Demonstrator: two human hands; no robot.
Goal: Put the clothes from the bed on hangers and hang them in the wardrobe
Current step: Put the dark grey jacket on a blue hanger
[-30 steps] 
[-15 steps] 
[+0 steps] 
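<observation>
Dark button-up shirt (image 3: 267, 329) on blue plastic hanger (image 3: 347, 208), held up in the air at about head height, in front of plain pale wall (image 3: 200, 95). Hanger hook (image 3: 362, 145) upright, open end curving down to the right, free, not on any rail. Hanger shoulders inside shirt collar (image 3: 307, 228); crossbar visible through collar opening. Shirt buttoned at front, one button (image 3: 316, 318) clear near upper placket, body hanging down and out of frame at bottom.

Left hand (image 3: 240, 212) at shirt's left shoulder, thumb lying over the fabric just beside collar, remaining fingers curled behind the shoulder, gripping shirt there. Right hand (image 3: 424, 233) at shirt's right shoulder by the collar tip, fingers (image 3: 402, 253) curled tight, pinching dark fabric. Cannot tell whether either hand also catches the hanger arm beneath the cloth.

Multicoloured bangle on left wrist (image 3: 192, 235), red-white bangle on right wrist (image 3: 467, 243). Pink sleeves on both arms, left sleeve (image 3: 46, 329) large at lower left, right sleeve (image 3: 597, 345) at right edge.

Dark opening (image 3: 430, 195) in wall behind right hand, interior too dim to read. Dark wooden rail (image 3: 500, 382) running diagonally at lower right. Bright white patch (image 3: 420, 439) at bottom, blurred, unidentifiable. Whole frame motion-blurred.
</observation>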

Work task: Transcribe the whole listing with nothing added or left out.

Your solution:
Demonstrator: two human hands; no robot.
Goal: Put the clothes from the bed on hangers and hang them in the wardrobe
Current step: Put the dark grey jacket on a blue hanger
[-30 steps] 
[-15 steps] 
[+0 steps] 
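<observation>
Dark button-up shirt (image 3: 267, 329) on blue plastic hanger (image 3: 347, 208), held up in the air at about head height, in front of plain pale wall (image 3: 200, 95). Hanger hook (image 3: 362, 145) upright, open end curving down to the right, free, not on any rail. Hanger shoulders inside shirt collar (image 3: 307, 228); crossbar visible through collar opening. Shirt buttoned at front, one button (image 3: 316, 318) clear near upper placket, body hanging down and out of frame at bottom.

Left hand (image 3: 240, 212) at shirt's left shoulder, thumb lying over the fabric just beside collar, remaining fingers curled behind the shoulder, gripping shirt there. Right hand (image 3: 424, 233) at shirt's right shoulder by the collar tip, fingers (image 3: 402, 253) curled tight, pinching dark fabric. Cannot tell whether either hand also catches the hanger arm beneath the cloth.

Multicoloured bangle on left wrist (image 3: 192, 235), red-white bangle on right wrist (image 3: 467, 243). Pink sleeves on both arms, left sleeve (image 3: 46, 329) large at lower left, right sleeve (image 3: 597, 345) at right edge.

Dark opening (image 3: 430, 195) in wall behind right hand, interior too dim to read. Dark wooden rail (image 3: 500, 382) running diagonally at lower right. Bright white patch (image 3: 420, 439) at bottom, blurred, unidentifiable. Whole frame motion-blurred.
</observation>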

Nothing else is needed to complete this exercise.